What you are asked to do: Here is a listing. Write it out again without a single difference.

Dataset extract:
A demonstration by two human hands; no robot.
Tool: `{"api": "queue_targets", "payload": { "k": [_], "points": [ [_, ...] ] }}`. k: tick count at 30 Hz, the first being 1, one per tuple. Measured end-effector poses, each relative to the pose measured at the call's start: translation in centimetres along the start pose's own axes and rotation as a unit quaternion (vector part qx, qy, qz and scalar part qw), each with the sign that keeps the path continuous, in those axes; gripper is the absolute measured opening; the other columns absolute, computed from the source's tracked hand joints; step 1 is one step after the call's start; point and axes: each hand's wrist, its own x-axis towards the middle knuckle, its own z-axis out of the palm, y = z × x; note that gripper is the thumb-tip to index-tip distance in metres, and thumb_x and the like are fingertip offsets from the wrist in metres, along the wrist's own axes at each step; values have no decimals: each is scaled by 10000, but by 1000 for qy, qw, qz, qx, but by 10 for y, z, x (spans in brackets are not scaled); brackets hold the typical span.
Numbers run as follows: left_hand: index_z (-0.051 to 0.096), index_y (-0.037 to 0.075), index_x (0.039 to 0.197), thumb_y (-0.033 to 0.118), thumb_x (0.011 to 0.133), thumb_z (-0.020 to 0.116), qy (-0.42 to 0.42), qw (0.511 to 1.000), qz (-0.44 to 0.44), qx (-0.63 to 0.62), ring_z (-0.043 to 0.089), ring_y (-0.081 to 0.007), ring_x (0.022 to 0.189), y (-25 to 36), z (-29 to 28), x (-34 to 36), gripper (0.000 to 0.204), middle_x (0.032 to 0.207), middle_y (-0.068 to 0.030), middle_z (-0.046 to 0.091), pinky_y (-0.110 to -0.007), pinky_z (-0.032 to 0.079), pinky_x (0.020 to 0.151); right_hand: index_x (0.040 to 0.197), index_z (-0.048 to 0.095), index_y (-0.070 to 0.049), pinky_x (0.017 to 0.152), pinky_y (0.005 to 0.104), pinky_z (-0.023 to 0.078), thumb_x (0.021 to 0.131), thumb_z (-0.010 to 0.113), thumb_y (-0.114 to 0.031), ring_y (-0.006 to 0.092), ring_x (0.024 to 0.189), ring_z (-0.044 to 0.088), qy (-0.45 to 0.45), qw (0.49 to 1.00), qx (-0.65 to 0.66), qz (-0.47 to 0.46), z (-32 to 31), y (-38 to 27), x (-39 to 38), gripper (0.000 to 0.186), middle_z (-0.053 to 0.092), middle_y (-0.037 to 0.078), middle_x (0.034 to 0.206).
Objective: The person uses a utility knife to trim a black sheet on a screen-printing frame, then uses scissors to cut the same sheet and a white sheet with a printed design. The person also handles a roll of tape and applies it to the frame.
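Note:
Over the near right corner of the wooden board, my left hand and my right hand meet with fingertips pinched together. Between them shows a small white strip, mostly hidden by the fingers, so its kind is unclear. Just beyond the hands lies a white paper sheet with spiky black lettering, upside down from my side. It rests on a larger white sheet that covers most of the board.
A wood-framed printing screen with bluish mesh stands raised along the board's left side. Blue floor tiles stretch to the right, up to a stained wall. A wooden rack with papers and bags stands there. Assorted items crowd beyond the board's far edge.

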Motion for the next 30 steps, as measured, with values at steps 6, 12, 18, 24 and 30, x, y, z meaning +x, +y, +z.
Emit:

Answer for this exercise:
A demonstration by two human hands; no robot.
Tool: `{"api": "queue_targets", "payload": { "k": [_], "points": [ [_, ...] ] }}`. k: tick count at 30 Hz, the first being 1, one per tuple. Measured end-effector poses, each relative to the pose measured at the call's start: translation in centimetres along the start pose's own axes and rotation as a unit quaternion (vector part qx, qy, qz and scalar part qw), each with the sign that keeps the path continuous, in those axes; gripper is the absolute measured opening; the other columns absolute, computed from the source's tracked hand joints; step 1 is one step after the call's start; point and axes: each hand's wrist, its own x-axis towards the middle knuckle, its own z-axis out of the palm, y = z × x; note that gripper is the thumb-tip to index-tip distance in metres, and thumb_x and the like are fingertip offsets from the wrist in metres, along the wrist's own axes at each step; values have no decimals: each is scaled by 10000, but by 1000 for qy, qw, qz, qx, but by 10 for y, z, x (spans in brackets are not scaled); brackets hold the typical span.
Numbers run as follows: left_hand: index_z (-0.051 to 0.096), index_y (-0.037 to 0.075), index_x (0.039 to 0.197), thumb_y (-0.033 to 0.118), thumb_x (0.011 to 0.133), thumb_z (-0.020 to 0.116), qy (-0.42 to 0.42), qw (0.511 to 1.000), qz (-0.44 to 0.44), qx (-0.63 to 0.62), ring_z (-0.043 to 0.089), ring_y (-0.081 to 0.007), ring_x (0.022 to 0.189), y (-25 to 36), z (-29 to 28), x (-34 to 36), gripper (0.000 to 0.204), middle_x (0.032 to 0.207), middle_y (-0.068 to 0.030), middle_z (-0.046 to 0.091), pinky_y (-0.110 to -0.007), pinky_z (-0.032 to 0.079), pinky_x (0.020 to 0.151); right_hand: index_x (0.040 to 0.197), index_z (-0.048 to 0.095), index_y (-0.070 to 0.049), pinky_x (0.017 to 0.152), pinky_y (0.005 to 0.104), pinky_z (-0.023 to 0.078), thumb_x (0.021 to 0.131), thumb_z (-0.010 to 0.113), thumb_y (-0.114 to 0.031), ring_y (-0.006 to 0.092), ring_x (0.024 to 0.189), ring_z (-0.044 to 0.088), qy (-0.45 to 0.45), qw (0.49 to 1.00), qx (-0.65 to 0.66), qz (-0.47 to 0.46), z (-32 to 31), y (-38 to 27), x (-39 to 38), gripper (0.000 to 0.186), middle_z (-0.053 to 0.092), middle_y (-0.037 to 0.078), middle_x (0.034 to 0.206).
Objective: The person uses a utility knife to trim a black sheet on a screen-printing frame, then uses scissors to cut the same sheet and a white sheet with a printed design. The person also handles a roll of tape and applies it to the frame.
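Note:
Over the near right corner of the wooden board, my left hand and my right hand meet with fingertips pinched together. Between them shows a small white strip, mostly hidden by the fingers, so its kind is unclear. Just beyond the hands lies a white paper sheet with spiky black lettering, upside down from my side. It rests on a larger white sheet that covers most of the board.
A wood-framed printing screen with bluish mesh stands raised along the board's left side. Blue floor tiles stretch to the right, up to a stained wall. A wooden rack with papers and bags stands there. Assorted items crowd beyond the board's far edge.
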
Motion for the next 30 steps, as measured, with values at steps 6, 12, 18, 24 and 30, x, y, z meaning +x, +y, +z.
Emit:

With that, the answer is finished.